HOW TO COMPLETE THIS TASK | Go over the data and keep only the lines that include "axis".

PROVIDED DATA |
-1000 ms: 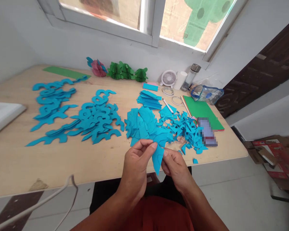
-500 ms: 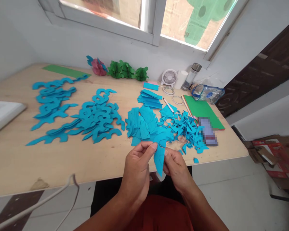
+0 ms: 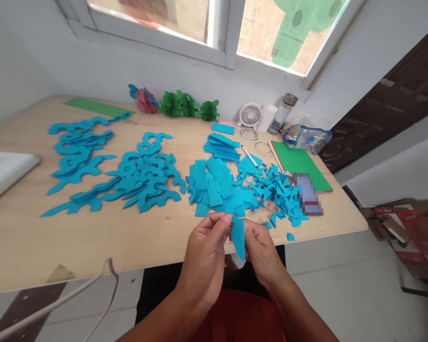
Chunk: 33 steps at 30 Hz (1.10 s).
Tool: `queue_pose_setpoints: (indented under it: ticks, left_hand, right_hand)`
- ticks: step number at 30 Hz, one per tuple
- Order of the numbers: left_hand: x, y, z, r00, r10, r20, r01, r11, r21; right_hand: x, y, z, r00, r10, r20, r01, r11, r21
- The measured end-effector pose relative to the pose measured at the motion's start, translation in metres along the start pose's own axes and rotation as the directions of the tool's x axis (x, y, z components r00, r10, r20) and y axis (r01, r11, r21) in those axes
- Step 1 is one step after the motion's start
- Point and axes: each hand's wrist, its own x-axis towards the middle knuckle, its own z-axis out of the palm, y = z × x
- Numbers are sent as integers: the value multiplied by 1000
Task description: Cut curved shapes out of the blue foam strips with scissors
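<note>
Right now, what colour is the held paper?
The held paper is blue, clearest in the head view.

The person wears a dark red top [image 3: 249, 311], its cloth plain where it shows, with soft folds and a deeper shade toward the middle. Below it are black bottoms [image 3: 160, 282], matte and unpatterned in the visible parts. The left hand [image 3: 207, 249] and right hand [image 3: 262, 247] are bare, and both forearms [image 3: 173, 304] are uncovered, slim at the wrists and broader toward the elbows
</note>
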Motion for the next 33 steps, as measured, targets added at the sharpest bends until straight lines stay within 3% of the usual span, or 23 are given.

YOUR SOLUTION |
- The measured end-effector pose relative to the pose measured at the motion's start, translation in metres along the start pose's own axes and rotation as the directions of the tool's x axis (x, y, z components r00, r10, r20) and y axis (r01, r11, r21) in those axes
- Point and axes: each hand's wrist, its own x-axis towards the middle knuckle, its own z-axis out of the palm, y = z × x

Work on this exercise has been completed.